■ **Material for this task**
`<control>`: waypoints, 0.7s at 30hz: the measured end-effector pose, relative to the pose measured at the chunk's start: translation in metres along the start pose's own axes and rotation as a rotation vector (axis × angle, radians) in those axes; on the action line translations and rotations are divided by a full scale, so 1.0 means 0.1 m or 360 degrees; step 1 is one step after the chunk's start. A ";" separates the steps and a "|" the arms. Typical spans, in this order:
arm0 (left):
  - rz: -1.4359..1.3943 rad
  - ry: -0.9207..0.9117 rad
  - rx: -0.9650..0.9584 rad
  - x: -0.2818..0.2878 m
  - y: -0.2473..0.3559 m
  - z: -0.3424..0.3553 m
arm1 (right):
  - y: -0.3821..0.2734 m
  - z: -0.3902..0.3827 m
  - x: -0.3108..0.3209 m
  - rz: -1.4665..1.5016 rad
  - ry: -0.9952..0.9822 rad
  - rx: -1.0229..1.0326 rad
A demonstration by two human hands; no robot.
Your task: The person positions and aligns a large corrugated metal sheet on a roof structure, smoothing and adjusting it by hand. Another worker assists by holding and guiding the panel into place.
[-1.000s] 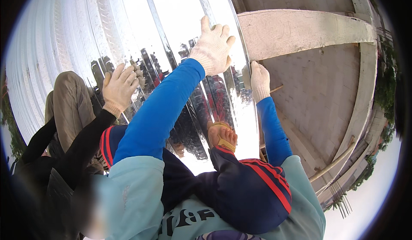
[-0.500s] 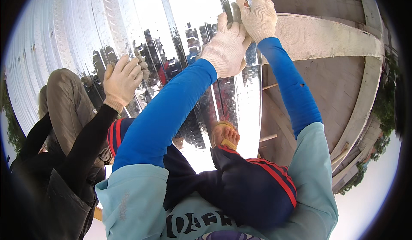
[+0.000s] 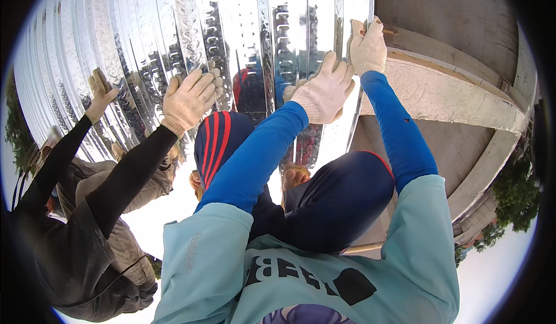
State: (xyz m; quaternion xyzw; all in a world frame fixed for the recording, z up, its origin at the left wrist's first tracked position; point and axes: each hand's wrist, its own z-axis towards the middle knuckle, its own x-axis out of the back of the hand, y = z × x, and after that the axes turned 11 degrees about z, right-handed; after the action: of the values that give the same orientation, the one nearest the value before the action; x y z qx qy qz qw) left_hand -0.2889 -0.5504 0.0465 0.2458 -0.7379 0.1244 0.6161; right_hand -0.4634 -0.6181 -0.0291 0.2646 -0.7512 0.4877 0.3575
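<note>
Shiny corrugated metal sheets (image 3: 133, 23) fill the upper left of the view. My left hand (image 3: 323, 89), in a cream knit glove, rests on the sheet near its right edge, fingers apart and slightly bent. My right hand (image 3: 368, 49), in a similar glove with holes at the fingertips, grips the sheet's edge, a little above and right of my left hand. My blue-sleeved arms reach up to it over my bent, dark-trousered knees. My foot (image 3: 294, 178) shows below the hands.
A co-worker (image 3: 95, 220) in dark clothes crouches at the left, both gloved hands (image 3: 182, 101) on the sheets. Past the sheet's right edge lie a concrete beam (image 3: 440, 95) and a surface far below it. Trees (image 3: 515, 202) and pale sky show at the rim.
My left hand has moved right and down. My right hand rose along the edge, then came slightly down. The co-worker has leaned, with a second hand now showing on the sheets.
</note>
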 end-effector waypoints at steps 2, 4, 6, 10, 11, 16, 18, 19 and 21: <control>-0.0024 0.0008 0.0022 0.02 -0.01 0.00 | -0.05 0.01 0.03 0.0042 -0.0068 -0.0075; -0.0028 0.0069 0.0032 0.04 -0.02 -0.01 | -0.03 0.01 -0.01 -0.0045 0.0018 -0.0034; 0.0000 0.0108 0.0053 0.04 -0.03 -0.01 | -0.07 0.02 0.02 -0.0031 -0.0022 -0.0053; -0.0086 0.0276 0.0200 0.06 -0.08 -0.06 | -0.05 0.03 0.00 0.0011 -0.0037 -0.0097; -0.0128 0.0371 0.0307 0.05 -0.12 -0.09 | -0.02 0.03 -0.02 0.0062 -0.0028 -0.0067; -0.0277 0.0439 0.1357 0.08 -0.66 -0.55 | 0.17 0.07 -0.15 -0.0117 0.0033 0.0082; 0.0028 0.0358 0.1650 -0.09 -1.11 -0.92 | 0.01 0.03 -0.06 -0.0037 -0.0006 -0.0030; 0.0238 0.0322 0.1685 -0.16 -1.36 -1.03 | 0.12 0.05 -0.10 -0.0069 0.0022 0.0028; 0.0569 0.0273 0.1761 -0.24 -1.81 -1.25 | 0.19 0.06 -0.16 -0.0116 0.0036 0.0053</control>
State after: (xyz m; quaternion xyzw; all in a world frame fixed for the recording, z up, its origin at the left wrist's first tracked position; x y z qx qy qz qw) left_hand -0.0867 -0.6382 0.0275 0.3915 -0.5408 0.6124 0.4232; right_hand -0.4695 -0.6152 -0.0533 0.2923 -0.7288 0.4898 0.3789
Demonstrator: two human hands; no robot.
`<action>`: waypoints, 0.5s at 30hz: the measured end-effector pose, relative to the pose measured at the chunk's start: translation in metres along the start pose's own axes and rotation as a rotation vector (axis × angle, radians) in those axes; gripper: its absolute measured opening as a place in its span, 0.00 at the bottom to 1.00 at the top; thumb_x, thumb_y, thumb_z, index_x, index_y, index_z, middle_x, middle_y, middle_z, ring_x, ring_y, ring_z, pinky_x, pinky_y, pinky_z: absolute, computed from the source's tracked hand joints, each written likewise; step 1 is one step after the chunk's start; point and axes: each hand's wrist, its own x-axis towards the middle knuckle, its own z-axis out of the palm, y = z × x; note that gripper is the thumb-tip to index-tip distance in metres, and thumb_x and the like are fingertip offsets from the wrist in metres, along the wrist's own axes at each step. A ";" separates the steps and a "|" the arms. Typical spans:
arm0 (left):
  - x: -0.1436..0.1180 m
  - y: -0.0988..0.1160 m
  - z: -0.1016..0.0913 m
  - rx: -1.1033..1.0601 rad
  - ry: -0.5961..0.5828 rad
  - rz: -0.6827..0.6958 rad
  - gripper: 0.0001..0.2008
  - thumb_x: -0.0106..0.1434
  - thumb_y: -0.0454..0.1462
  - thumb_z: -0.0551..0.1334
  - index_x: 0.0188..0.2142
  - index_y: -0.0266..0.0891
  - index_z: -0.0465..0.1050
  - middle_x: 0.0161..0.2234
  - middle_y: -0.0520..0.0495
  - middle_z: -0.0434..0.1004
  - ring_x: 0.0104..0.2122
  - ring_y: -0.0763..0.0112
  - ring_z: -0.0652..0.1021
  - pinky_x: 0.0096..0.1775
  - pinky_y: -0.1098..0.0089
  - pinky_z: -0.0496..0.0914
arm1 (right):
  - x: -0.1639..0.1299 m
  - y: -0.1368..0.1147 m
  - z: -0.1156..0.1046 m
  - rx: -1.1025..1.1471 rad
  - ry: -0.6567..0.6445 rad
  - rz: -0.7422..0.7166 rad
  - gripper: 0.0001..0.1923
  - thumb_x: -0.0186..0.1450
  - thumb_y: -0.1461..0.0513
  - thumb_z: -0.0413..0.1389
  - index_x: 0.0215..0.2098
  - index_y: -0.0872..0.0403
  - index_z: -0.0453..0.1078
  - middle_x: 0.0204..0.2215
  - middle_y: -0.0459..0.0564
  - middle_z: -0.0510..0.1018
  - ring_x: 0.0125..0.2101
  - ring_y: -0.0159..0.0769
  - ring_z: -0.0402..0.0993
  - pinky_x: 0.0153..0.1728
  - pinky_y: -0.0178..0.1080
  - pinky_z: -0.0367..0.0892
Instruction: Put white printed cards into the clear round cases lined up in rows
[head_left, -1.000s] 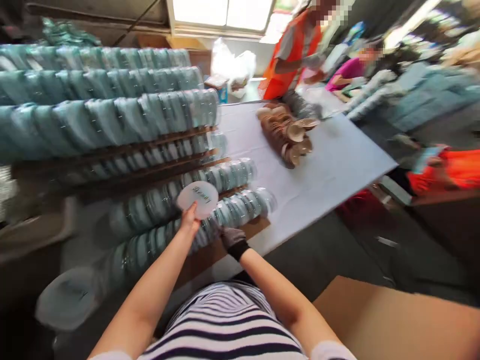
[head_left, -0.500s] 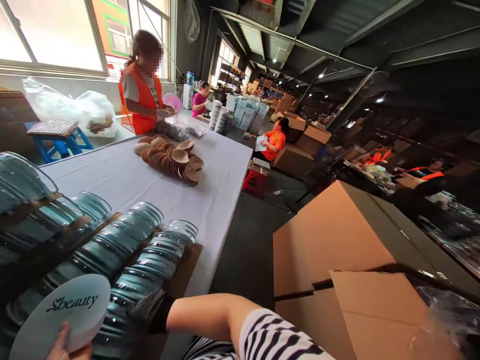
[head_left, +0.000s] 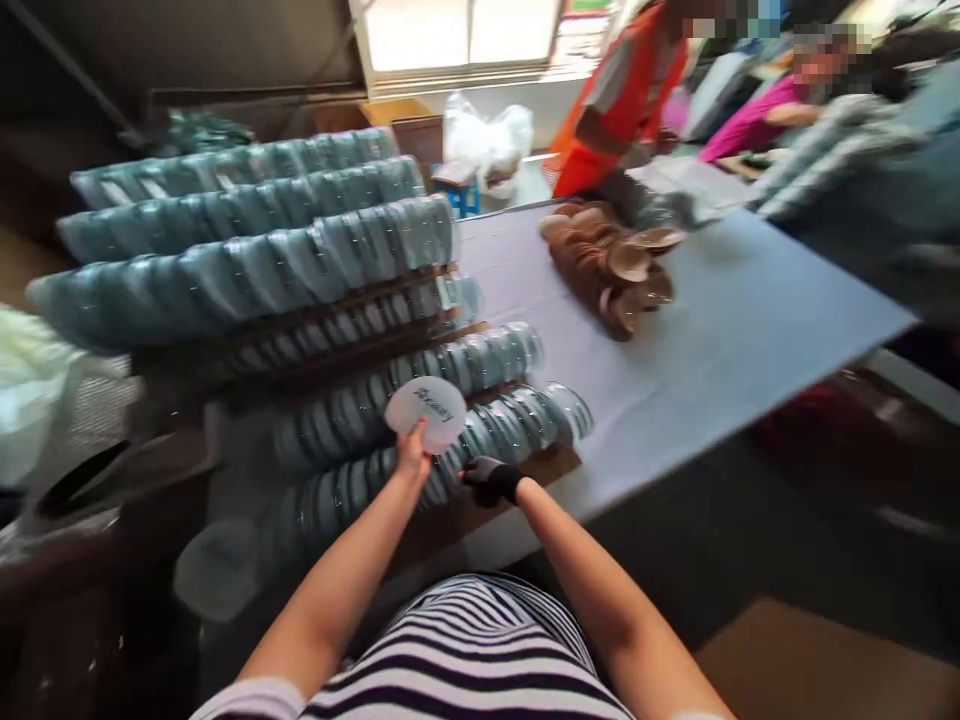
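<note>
A long table [head_left: 720, 340] under a pale cloth runs away from the person, its near edge just ahead of their striped shirt. Along its left side lie rows of stacked blue-green glass bowls [head_left: 247, 275] on their sides, the upper rows resting on wooden slats, the lower rows [head_left: 420, 385] reaching toward the near edge. Toward the far end, close to the middle of the table, sits a heap of brown wooden lids [head_left: 611, 265]. Beyond the far edge a person in an orange vest [head_left: 622, 95] stands at the table, with another person in pink [head_left: 757, 115] further right; both are blurred. A white plastic bag [head_left: 487, 140] lies behind the far left corner.

The left hand [head_left: 412, 458] pinches the lower rim of a round white disc [head_left: 426, 413] with dark lettering, holding it upright just over the nearest row of bowls. The right hand [head_left: 487, 480], in a dark glove, rests against that nearest row [head_left: 525, 420] by the near edge; whether its fingers close on a bowl I cannot tell.
</note>
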 end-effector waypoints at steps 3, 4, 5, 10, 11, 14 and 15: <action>0.003 -0.003 -0.001 -0.058 -0.007 0.040 0.14 0.57 0.27 0.66 0.44 0.35 0.75 0.42 0.42 0.82 0.41 0.65 0.81 0.50 0.59 0.74 | 0.016 0.001 -0.014 -0.168 0.299 -0.142 0.10 0.67 0.59 0.53 0.35 0.55 0.76 0.33 0.54 0.80 0.41 0.43 0.78 0.43 0.42 0.70; 0.001 -0.004 -0.003 -0.069 -0.034 0.044 0.15 0.56 0.28 0.68 0.44 0.36 0.75 0.42 0.42 0.82 0.42 0.64 0.81 0.50 0.58 0.74 | 0.019 0.002 -0.021 -0.178 0.470 -0.223 0.13 0.68 0.58 0.50 0.41 0.53 0.75 0.38 0.55 0.81 0.44 0.44 0.77 0.46 0.43 0.69; -0.002 -0.005 -0.006 -0.076 -0.071 0.042 0.16 0.54 0.29 0.69 0.43 0.36 0.76 0.42 0.42 0.83 0.43 0.63 0.81 0.51 0.58 0.73 | 0.021 0.004 -0.027 -0.176 0.620 -0.304 0.17 0.68 0.56 0.48 0.48 0.53 0.74 0.44 0.57 0.80 0.48 0.45 0.76 0.49 0.44 0.69; -0.015 -0.010 -0.020 -0.059 -0.205 0.040 0.24 0.48 0.35 0.74 0.46 0.37 0.76 0.44 0.40 0.82 0.45 0.57 0.80 0.52 0.54 0.72 | 0.025 0.001 -0.029 -0.266 0.802 -0.590 0.27 0.64 0.57 0.50 0.60 0.57 0.65 0.57 0.62 0.71 0.58 0.48 0.66 0.58 0.51 0.63; -0.016 -0.010 -0.022 -0.045 -0.217 0.048 0.25 0.48 0.36 0.74 0.47 0.36 0.76 0.45 0.39 0.81 0.46 0.55 0.80 0.52 0.54 0.72 | 0.025 -0.001 -0.022 -0.273 0.809 -0.654 0.26 0.64 0.58 0.50 0.59 0.56 0.67 0.58 0.61 0.71 0.59 0.47 0.65 0.59 0.51 0.62; -0.018 -0.010 -0.030 -0.007 -0.232 0.039 0.25 0.48 0.37 0.75 0.46 0.34 0.77 0.44 0.36 0.81 0.45 0.52 0.80 0.51 0.52 0.72 | 0.027 -0.011 -0.003 -0.190 0.736 -0.703 0.20 0.64 0.59 0.51 0.52 0.53 0.73 0.49 0.57 0.78 0.51 0.44 0.73 0.52 0.47 0.69; -0.017 -0.008 -0.032 -0.010 -0.229 0.029 0.24 0.47 0.37 0.75 0.45 0.33 0.77 0.43 0.35 0.81 0.44 0.52 0.80 0.51 0.53 0.72 | 0.029 -0.013 0.002 -0.145 0.692 -0.657 0.18 0.64 0.58 0.51 0.49 0.53 0.74 0.44 0.56 0.80 0.45 0.43 0.76 0.48 0.44 0.72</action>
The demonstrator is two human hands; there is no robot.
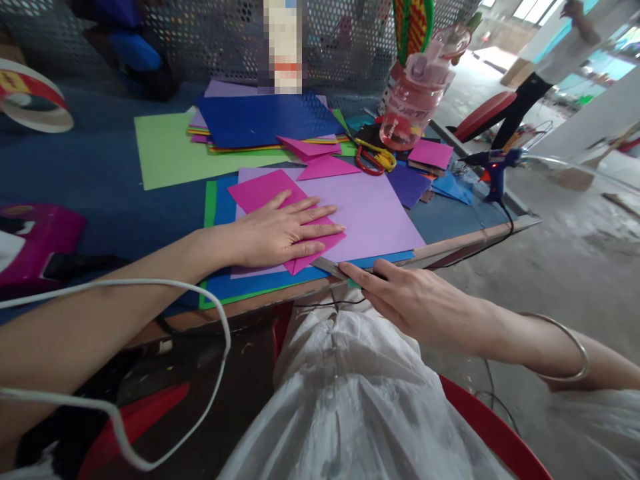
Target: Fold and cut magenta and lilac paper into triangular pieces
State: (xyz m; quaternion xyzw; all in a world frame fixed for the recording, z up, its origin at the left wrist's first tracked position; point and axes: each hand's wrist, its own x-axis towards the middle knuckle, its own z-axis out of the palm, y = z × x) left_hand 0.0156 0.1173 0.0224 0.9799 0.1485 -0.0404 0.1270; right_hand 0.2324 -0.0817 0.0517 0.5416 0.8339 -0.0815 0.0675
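Note:
My left hand [287, 233] lies flat with fingers spread on a folded pink sheet of paper [270, 190]. Beneath that sheet is a lilac sheet [380, 213], on top of blue and green sheets [213, 207] at the table's front edge. My right hand [395, 290] is closed around a utility knife [327, 267], index finger stretched along it. The blade reaches the pink paper's near corner, beside my left fingertips; most of the handle is hidden in my hand. Two folded pink pieces [327, 168] lie just beyond the left hand.
Behind are stacked coloured sheets [270, 120], red-handled scissors [370, 160] and a pink water bottle [410, 100]. A glue gun [495, 170] stands at the right edge, its cord hanging. A tape roll [35, 100] and a white cable [225, 327] are left. Another person [565, 53] is far right.

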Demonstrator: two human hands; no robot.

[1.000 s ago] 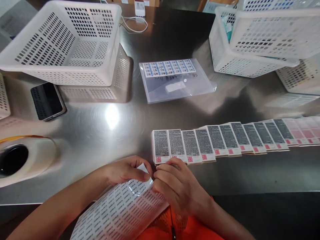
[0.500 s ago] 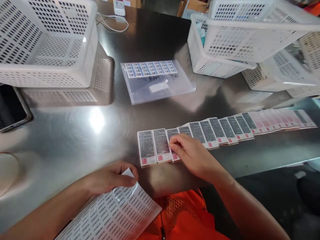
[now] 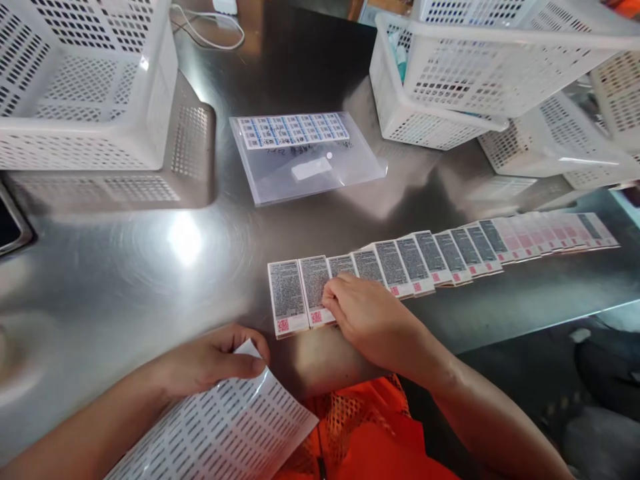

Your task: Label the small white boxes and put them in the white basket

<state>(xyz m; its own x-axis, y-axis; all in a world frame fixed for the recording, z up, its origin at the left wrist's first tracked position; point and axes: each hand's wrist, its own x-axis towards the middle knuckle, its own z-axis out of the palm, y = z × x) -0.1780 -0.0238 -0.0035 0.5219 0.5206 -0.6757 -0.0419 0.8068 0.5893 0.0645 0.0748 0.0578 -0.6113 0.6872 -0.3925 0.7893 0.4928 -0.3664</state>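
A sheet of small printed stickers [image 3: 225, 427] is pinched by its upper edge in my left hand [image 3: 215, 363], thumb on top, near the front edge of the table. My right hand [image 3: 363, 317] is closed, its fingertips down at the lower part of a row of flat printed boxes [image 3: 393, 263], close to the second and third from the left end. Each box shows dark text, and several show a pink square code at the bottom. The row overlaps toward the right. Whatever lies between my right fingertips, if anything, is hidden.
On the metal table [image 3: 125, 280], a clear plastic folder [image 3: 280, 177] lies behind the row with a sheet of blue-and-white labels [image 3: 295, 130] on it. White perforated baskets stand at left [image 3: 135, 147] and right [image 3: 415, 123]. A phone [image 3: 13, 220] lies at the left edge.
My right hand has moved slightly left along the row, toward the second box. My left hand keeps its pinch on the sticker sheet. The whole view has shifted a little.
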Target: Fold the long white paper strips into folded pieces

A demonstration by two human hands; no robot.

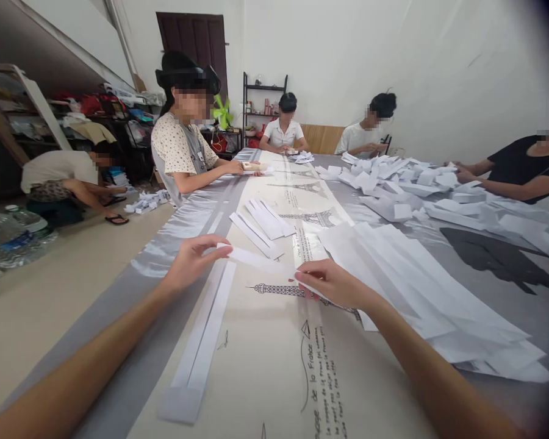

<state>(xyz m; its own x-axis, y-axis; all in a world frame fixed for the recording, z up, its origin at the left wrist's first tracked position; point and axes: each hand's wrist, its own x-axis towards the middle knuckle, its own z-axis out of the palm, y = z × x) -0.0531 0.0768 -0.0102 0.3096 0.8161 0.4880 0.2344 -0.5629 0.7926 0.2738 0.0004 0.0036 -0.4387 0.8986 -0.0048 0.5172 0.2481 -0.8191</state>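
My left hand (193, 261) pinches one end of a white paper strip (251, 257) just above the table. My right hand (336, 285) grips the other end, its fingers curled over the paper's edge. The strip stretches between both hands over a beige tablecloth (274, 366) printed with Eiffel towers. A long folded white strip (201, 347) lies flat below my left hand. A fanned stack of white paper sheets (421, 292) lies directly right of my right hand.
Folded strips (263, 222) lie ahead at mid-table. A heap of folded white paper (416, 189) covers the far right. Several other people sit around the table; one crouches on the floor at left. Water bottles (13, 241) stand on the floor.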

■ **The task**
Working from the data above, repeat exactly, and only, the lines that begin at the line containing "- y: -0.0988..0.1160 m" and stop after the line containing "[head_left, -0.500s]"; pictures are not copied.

■ **Solution to this task**
  - y: -0.0988..0.1160 m
  - z: -0.1016..0.0913 m
  - rx: -1.1033..1.0601 rad
  - ry: -0.5961..0.5828 rad
  - rz: -0.6827..0.6958 rad
  - gripper: 0.0001..0.2008
  - thumb_x: -0.0106..0.1434
  - thumb_y: -0.0454..0.1462
  - thumb_z: -0.0551..0.1334
  - index_x: 0.0188..0.2142
  - index_y: -0.0266..0.0891
  - index_z: -0.0465..0.1050
  - middle_x: 0.0161..0.2234
  - middle_y: -0.0520..0.0495
  - middle_z: -0.0434..0.1004
  - ring_x: 0.0104..0.2122
  - ring_y: -0.0763..0.0112
  - ring_z: -0.0652..0.1021
  - pinky_x: 0.0096..0.1775
  - pinky_y: -0.1098..0.0089
  - pinky_z: -0.0496..0.0914
arm1 (right):
  - x: -0.1639..0.1299 m
  - y: -0.1368..0.1147 m
  - z: -0.1156..0.1046 m
  - rx: -1.1025..1.1471 rad
  - ry: -0.6567..0.6445 rad
  - rz: -0.7422..0.7166 rad
  - gripper: 0.0001..0.1923
  - thumb_x: -0.0186..0.1450
  - thumb_y: -0.1461..0.0513
  - thumb_z: -0.0413..0.1389
  - index_x: 0.0215..0.2098
  - index_y: -0.0872..0.0403
  - index_z: -0.0453..0.1078
  - middle_x: 0.0204..0.2215
  - middle_y: -0.0459..0.0564
  - middle_z: -0.0510..0.1018
  - ring_x: 0.0125..0.2101
  - ring_y: -0.0159..0.0769
  - ring_z: -0.0402..0.0993
  - pinky_x: 0.0153..0.1728
  - pinky_y: -0.0178..0.1080
  - pinky_z: -0.0367..0.0892
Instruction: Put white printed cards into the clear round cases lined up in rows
[head_left, -1.000s] 
[head_left, -0.500s] 

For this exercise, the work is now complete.